改进TD3算法在四旋翼无人机避障中的应用

唐蕾,刘广钟   

  1. 上海海事大学 信息工程学院,上海 201306
  • 出版日期:2021-06-01 发布日期:2021-05-31

Application for Improved TD3 Algorithm in Obstacle Avoidance of Quad-Rotor UAV

TANG Lei, LIU Guangzhong   

  1. College of Information Engineering, Shanghai Maritime University, Shanghai 201306, China
  • Online:2021-06-01 Published:2021-05-31

摘要:

为了提高无人机(Unmanned Aerial Vehicle,UAV)系统的智能避障性能,提出了一种基于双延迟深度确定性策略梯度(Twin Delayed Deep Deterministic Policy Gradient,TD3)的改进算法(Improved Twin Delayed Deep Deterministic Policy Gradient,I-TD3)。该算法通过设置两个经验缓存池分离成功飞行经验和失败飞行经验,并根据两个经验缓存池的不同使用目的分别结合优先经验回放(Prioritized Experience Replay)方法和经验回放(Experience Replay)方法,提高有效经验的采样效率,缓解因无效经验过高导致的训练效率低问题。改进奖励函数,解决因奖励设置不合理导致的训练效果差问题。在AirSim平台上实现仿真实验,结果表明在四旋翼无人机的避障问题上,I-TD3算法的避障效果优于TD3算法和深度确定性策略梯度(Deep Deterministic Policy Gradient,DDPG)算法。

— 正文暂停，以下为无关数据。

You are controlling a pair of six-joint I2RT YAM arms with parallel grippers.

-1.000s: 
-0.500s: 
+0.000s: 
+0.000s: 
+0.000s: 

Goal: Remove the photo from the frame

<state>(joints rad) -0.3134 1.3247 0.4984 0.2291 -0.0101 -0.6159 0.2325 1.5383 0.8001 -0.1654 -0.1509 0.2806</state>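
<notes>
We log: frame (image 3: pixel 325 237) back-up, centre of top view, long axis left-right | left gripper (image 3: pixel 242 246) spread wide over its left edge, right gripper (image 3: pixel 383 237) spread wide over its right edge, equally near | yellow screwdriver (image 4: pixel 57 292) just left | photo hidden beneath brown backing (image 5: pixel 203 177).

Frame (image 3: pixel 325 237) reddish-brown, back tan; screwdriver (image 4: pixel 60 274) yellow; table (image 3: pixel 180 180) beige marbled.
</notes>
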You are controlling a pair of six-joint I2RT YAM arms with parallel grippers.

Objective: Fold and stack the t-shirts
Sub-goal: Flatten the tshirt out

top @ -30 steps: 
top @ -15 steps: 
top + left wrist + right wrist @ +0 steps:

关键词: 双延迟深度确定性策略梯度(TD3), 优先经验回放, 避障, 四旋翼无人机

Abstract:

In order to improve the intelligent obstacle avoidance performance of Unmanned Aerial Vehicle(UAV), an improved algorithm called Improved Twin Delayed Deep Deterministic Policy Gradient(I-TD3)based on Twin Delayed Deep Deterministic Policy Gradient(TD3)is proposed. According to the different purposes of experience buffer pools, combined with the Prioritized Experience Replay and the Experience Replay, the success flight experience and failure flight experience are separated by setting two experience buffer pools to enhance the sample efficiency of effective experience, alleviate the problem of low training efficiency prompted by too much invalid experience. Meantime, the reward function is ameliorated to solve the problem of poor training effect caused by unreasonable reward setting. By applying the simulation experiment of quad-rotor UVA on AirSim platform, it is indicated that the obstacle avoidance effect of I-TD3 algorithm is superior to the TD3 algorithm and the Deep Deterministic Policy Gradient(DDPG) algorithm.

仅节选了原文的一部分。